[Task details] Transcribe the full listing with no word altered.

'''

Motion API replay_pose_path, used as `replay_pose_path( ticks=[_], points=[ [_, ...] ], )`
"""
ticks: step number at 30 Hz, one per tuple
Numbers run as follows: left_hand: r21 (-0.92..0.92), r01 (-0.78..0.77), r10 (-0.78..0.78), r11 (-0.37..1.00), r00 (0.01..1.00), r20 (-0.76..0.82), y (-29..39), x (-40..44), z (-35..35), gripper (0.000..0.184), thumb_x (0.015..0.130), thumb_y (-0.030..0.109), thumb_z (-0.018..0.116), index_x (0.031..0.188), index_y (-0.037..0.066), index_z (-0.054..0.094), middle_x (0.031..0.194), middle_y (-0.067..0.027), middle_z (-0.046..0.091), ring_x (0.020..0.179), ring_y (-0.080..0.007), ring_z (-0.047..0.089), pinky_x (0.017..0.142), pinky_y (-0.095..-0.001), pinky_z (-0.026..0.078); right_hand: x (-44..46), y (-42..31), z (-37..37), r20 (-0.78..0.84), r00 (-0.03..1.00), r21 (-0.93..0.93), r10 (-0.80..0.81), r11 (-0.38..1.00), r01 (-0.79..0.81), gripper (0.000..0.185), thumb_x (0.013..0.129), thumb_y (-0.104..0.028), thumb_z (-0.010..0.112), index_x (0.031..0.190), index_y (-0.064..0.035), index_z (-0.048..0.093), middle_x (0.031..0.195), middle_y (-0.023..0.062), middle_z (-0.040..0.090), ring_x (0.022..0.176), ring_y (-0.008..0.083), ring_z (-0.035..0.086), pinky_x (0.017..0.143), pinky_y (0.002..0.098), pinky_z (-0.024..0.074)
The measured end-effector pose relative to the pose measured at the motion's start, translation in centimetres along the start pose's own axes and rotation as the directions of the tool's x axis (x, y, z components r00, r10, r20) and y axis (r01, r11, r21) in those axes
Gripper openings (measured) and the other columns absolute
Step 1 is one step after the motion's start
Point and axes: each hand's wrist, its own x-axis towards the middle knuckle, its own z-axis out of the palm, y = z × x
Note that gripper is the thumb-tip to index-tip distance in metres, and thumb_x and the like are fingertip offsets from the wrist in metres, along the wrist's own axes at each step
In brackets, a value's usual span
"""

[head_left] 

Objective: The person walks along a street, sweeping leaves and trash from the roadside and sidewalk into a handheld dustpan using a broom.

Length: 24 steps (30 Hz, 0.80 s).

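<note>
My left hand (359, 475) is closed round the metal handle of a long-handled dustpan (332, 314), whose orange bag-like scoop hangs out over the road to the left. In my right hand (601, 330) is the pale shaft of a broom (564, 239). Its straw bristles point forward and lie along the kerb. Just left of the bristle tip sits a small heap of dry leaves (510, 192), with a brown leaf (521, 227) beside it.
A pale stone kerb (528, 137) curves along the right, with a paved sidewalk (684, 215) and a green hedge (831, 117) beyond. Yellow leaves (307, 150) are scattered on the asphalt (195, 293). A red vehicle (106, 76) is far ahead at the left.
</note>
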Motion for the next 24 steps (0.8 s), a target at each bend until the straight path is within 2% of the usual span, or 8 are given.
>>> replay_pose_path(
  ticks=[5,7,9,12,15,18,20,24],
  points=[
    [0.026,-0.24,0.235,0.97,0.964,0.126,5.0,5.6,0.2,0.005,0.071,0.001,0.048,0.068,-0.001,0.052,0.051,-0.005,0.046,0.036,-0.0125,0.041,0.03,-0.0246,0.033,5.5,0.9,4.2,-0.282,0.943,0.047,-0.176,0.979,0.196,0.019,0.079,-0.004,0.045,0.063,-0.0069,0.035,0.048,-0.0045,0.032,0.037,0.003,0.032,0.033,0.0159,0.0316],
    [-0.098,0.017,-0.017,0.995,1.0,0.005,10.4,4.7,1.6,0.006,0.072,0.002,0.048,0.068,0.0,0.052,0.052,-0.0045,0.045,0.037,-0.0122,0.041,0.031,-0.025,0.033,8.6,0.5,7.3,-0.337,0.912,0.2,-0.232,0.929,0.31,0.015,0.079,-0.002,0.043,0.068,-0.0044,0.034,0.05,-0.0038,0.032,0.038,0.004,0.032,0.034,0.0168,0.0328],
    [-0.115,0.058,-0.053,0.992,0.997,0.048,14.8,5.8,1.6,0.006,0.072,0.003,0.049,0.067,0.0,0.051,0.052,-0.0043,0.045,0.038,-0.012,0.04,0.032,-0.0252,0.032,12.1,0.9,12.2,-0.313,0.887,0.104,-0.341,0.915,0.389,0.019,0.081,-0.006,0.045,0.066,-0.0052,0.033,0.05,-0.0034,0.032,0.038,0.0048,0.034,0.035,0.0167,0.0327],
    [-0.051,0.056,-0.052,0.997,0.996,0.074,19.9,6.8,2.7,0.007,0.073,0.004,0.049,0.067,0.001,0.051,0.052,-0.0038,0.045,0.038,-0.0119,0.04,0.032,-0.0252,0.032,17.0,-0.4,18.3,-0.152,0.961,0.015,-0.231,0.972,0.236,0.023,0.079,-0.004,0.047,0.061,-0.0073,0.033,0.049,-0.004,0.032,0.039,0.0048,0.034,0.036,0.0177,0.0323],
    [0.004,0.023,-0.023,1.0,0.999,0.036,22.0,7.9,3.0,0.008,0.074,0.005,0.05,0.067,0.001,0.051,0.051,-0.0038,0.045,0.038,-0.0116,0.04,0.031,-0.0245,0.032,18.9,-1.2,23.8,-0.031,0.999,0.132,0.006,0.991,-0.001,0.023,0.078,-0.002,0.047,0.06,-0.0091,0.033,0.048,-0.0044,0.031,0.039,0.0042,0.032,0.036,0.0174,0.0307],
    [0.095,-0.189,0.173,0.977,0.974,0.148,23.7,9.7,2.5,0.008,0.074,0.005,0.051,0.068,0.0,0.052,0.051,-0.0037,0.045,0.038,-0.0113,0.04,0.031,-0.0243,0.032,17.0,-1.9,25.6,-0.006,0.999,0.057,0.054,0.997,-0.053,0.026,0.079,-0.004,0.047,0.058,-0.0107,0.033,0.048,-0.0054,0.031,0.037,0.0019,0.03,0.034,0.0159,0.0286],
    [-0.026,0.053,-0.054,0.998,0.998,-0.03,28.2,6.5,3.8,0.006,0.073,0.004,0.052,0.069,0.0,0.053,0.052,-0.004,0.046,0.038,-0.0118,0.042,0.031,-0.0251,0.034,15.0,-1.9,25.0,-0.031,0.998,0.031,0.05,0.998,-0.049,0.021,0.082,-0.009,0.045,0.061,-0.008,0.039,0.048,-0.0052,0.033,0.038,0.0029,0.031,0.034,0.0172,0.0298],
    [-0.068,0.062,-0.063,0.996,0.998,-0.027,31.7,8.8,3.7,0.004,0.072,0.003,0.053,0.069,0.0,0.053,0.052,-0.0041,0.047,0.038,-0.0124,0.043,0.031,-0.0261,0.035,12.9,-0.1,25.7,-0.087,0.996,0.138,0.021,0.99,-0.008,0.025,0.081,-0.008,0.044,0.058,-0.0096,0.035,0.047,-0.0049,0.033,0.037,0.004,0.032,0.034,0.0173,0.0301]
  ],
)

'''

[Result for this task]
Motion API replay_pose_path, used as `replay_pose_path( ticks=[_], points=[ [_, ...] ], )`
"""
ticks: step number at 30 Hz, one per tuple
Numbers run as follows: left_hand: r21 (-0.92..0.92), r01 (-0.78..0.77), r10 (-0.78..0.78), r11 (-0.37..1.00), r00 (0.01..1.00), r20 (-0.76..0.82), y (-29..39), x (-40..44), z (-35..35), gripper (0.000..0.184), thumb_x (0.015..0.130), thumb_y (-0.030..0.109), thumb_z (-0.018..0.116), index_x (0.031..0.188), index_y (-0.037..0.066), index_z (-0.054..0.094), middle_x (0.031..0.194), middle_y (-0.067..0.027), middle_z (-0.046..0.091), ring_x (0.020..0.179), ring_y (-0.080..0.007), ring_z (-0.047..0.089), pinky_x (0.017..0.142), pinky_y (-0.095..-0.001), pinky_z (-0.026..0.078); right_hand: x (-44..46), y (-42..31), z (-37..37), r20 (-0.78..0.84), r00 (-0.03..1.00), r21 (-0.93..0.93), r10 (-0.80..0.81), r11 (-0.38..1.00), r01 (-0.79..0.81), gripper (0.000..0.185), thumb_x (0.013..0.129), thumb_y (-0.104..0.028), thumb_z (-0.010..0.112), index_x (0.031..0.190), index_y (-0.064..0.035), index_z (-0.048..0.093), middle_x (0.031..0.195), middle_y (-0.023..0.062), middle_z (-0.040..0.090), ring_x (0.022..0.176), ring_y (-0.008..0.083), ring_z (-0.035..0.086), pinky_x (0.017..0.143), pinky_y (0.002..0.098), pinky_z (-0.024..0.074)
The measured end-effector pose relative to the pose measured at the motion's start, translation in centimetres along the start pose's own axes and rotation as the directions of the tool's x axis (x, y, z components r00, r10, r20) and y axis (r01, r11, r21) in those axes
Gripper openings (measured) and the other columns absolute
Step 1 is one step after the motion's start
Point and axes: each hand's wrist, its own x-axis towards the middle knuckle, its own z-axis out of the palm, y = z × x
Note that gripper is the thumb-tip to index-tip distance in metres, and thumb_x and the like are fingertip offsets from the wrist in metres, along the wrist's own axes at each step
In brackets, a value's usual span
"""

[head_left] 

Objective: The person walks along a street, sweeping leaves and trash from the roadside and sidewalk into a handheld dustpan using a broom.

Length: 24 steps (30 Hz, 0.80 s).

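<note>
My left hand (359, 475) is closed round the metal handle of a long-handled dustpan (332, 314), whose orange bag-like scoop hangs out over the road to the left. In my right hand (601, 330) is the pale shaft of a broom (564, 239). Its straw bristles point forward and lie along the kerb. Just left of the bristle tip sits a small heap of dry leaves (510, 192), with a brown leaf (521, 227) beside it.
A pale stone kerb (528, 137) curves along the right, with a paved sidewalk (684, 215) and a green hedge (831, 117) beyond. Yellow leaves (307, 150) are scattered on the asphalt (195, 293). A red vehicle (106, 76) is far ahead at the left.
</note>
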Motion for the next 24 steps (0.8 s), a target at each bend until the straight path is within 2% of the usual span, or 8 are given.
>>> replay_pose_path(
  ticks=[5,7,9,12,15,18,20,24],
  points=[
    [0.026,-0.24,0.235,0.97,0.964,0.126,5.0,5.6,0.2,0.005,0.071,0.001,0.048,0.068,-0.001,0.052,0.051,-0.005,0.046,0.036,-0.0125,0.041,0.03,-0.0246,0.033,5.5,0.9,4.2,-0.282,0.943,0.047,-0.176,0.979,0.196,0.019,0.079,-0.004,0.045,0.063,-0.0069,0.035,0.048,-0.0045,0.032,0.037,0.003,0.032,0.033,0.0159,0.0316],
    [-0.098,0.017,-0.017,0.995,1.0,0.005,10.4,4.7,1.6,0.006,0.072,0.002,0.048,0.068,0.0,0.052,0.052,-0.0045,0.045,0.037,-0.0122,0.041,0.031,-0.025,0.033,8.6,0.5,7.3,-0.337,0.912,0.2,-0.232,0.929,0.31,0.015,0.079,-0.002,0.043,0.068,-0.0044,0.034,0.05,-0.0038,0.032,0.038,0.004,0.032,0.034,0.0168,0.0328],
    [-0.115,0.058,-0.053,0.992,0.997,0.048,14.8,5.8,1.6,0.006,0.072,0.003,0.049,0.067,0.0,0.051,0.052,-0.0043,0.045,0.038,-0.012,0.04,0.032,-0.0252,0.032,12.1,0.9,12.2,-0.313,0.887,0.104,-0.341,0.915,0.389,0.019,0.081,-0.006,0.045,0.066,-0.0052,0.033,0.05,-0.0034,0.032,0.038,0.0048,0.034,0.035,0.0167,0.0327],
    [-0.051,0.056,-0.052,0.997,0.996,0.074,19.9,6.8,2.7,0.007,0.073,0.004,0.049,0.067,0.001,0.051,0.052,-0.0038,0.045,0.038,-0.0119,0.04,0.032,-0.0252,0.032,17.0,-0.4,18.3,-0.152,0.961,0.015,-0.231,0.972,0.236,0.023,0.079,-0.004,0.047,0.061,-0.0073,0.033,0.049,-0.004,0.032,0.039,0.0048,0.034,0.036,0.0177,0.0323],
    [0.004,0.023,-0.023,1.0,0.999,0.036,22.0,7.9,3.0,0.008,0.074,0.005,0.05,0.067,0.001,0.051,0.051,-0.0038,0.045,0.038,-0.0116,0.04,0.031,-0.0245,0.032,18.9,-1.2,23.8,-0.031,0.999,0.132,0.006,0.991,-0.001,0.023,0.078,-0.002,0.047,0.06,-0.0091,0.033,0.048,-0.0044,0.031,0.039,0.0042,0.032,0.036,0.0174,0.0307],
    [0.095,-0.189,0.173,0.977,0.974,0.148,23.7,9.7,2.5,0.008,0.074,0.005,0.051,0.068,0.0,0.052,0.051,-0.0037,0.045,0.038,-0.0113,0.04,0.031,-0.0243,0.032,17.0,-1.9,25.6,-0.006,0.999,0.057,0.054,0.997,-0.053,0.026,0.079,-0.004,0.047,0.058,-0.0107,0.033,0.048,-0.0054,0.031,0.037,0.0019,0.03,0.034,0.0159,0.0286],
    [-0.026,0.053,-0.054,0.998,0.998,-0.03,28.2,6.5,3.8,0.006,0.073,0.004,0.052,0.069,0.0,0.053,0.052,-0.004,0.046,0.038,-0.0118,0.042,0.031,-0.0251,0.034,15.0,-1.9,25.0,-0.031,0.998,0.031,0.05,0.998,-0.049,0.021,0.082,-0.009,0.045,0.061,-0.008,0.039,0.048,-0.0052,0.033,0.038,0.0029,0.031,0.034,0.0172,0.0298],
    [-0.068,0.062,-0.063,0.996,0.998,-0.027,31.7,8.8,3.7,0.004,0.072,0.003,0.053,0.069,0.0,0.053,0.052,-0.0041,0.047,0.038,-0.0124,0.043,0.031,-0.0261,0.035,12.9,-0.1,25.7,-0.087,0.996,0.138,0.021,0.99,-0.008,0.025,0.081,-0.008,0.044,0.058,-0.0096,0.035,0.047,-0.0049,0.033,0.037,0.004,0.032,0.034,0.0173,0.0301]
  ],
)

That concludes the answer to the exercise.